Rona ata hai mujhey. Jab main sunta hon kay aik baap ka chota beta bomb blast main mar gaya. Us nay apni sari umar guzar di apney betay ko parhaney kay liye. Bhoka reh kay. Ghar kay beghar. Logon say mang kay. Naukari kay saath mangna assan nahin. Kabhi koi aisa waqat na deekhay. Ghairat ki dhagiyan ur jati hain. Apnay aap to mar kar haath agay karney partey hain.
I still remember his tears. As he asked everyone he possibly knew to help him raise the money for his child's tuition at school. He had not eaten in 2 days. He had no house. But he had a bigger heart than I have ever come across. All he had was a piece of land on which he wanted to make a future house. He offered it to me after we had become friends having found out that I was having financial problems. I know many would roll their eyes saying he knew I was not going to accept the offer. But I remember his face and his eyes. More honest than mine. He would have backed his word no matter how hard it would have been, had I but asked for it. It takes a lot to reach that level of sincerity. I would die for a friend like that. And I would happily snatch those rolling eyeballs out of their sockets so that they are never able to look down on anyone again.
But wait a second. What was his fucking fault? Why am I talking about him in past tense like he is dead and over. Maybe he is in a way after the recent tragedy. But why is there this implicit assumption in my statements that this does not concern me and I need to move on. The past tense is the most visible sign of this atrocious human belief that makes us think that our life is the only one we are responsible for. Every man for himself right? But for how long. 70 - 80 - 100 years ? Then what ? would it be all worth it by the end ?
" On a long enough timeline the survival rate of everything becomes zero" - Tyler Durden
I for one have had it and dont want to move on. Even though its the 'healthier' thing to do. I dont want to move away from the dead body of this child. I cant do that anymore. There are too many carcases lying around in my head to allow me to do that. I could move on when for the first time i came across such a decision to disregard all that could not touch me. I did it repeatedly over the years after that - our nation having a natural knack for it. But now all those carcases have started to rot. Cause I or anyone else did not bother to bury them like they should have been. I cant shove this new body with the old. Just the smell might be enough to knock me out if I open the lid of the 'moving on' compartment in my head.
There is anger. There is resentment. There is a loss so deep that I cant even attribute it as a human emotion. But most of all there is this feeling of helplessness at not being able to do anything. Of not having been able to do anything my entire life. If history is a guide 'moving on' will produce similar results for the foreseeable future. I only have one thing to say abt such an existence. Even a Gando lives a better and more honest life cause he at least knows, feels and willingly accepts the cock going inside of him. Moving on is like being rapped while you are blindfolded and unconscious. The pain only appears a lot after when you cant even really be sure what happened.

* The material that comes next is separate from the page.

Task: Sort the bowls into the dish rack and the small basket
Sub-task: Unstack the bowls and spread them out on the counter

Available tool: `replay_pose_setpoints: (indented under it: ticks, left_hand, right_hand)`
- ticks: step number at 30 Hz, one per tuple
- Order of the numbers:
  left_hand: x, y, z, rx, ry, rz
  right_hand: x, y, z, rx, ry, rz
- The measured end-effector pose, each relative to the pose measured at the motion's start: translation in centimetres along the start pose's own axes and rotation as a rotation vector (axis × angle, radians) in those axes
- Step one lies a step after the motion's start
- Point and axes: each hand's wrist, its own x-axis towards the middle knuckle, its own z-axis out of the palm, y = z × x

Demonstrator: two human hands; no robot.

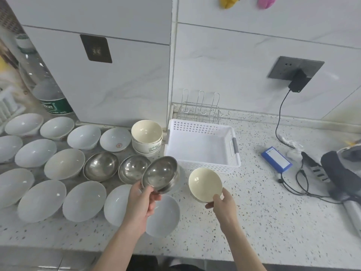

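The left hand [145,200] grips a shiny steel bowl [160,174] by its rim. The right hand [221,202] pinches a cream plastic bowl [205,183], both lifted, likely bound for the empty white perforated basket [203,126].

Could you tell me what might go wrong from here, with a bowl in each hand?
The left hand pinches the tilted stainless steel bowl only at its rim, so it might slip onto the white ceramic bowl below. The right hand holds the cream bowl likewise, above bare speckled countertop.

Single head-worn wide-angle view, looking forward and down, close over the counter [254,222], wall behind
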Motion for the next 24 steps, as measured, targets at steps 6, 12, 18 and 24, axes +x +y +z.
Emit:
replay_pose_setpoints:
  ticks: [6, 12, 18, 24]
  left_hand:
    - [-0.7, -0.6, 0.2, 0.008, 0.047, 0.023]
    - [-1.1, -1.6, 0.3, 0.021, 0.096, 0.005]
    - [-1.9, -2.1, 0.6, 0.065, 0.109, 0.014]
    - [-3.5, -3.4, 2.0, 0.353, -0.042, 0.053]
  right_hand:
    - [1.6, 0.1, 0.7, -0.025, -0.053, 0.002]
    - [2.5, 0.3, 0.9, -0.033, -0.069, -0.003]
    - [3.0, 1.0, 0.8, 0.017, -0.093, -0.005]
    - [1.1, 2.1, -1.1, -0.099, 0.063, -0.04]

And we as Pakistani's should know about that pain. Cause whats happening today did not start over night. I hope the assholes of our grand-father's and father's generation are bleeding and on fire right now. But that is too much to hope for. They are not Gandos. They probably dont even feel it anymore.
So the questions are:
what to do?
what to say?
what to feel?
and WHO THE FUCK TO SPEAK TO ??
Because the only response in my head right now is finding the guy who planned the attack and bashing his face in with a brick till his skull collapses like an egg shell and all trace of human features is removed. Some people just dont deserve the respect humans should get - scanty and meager as it is.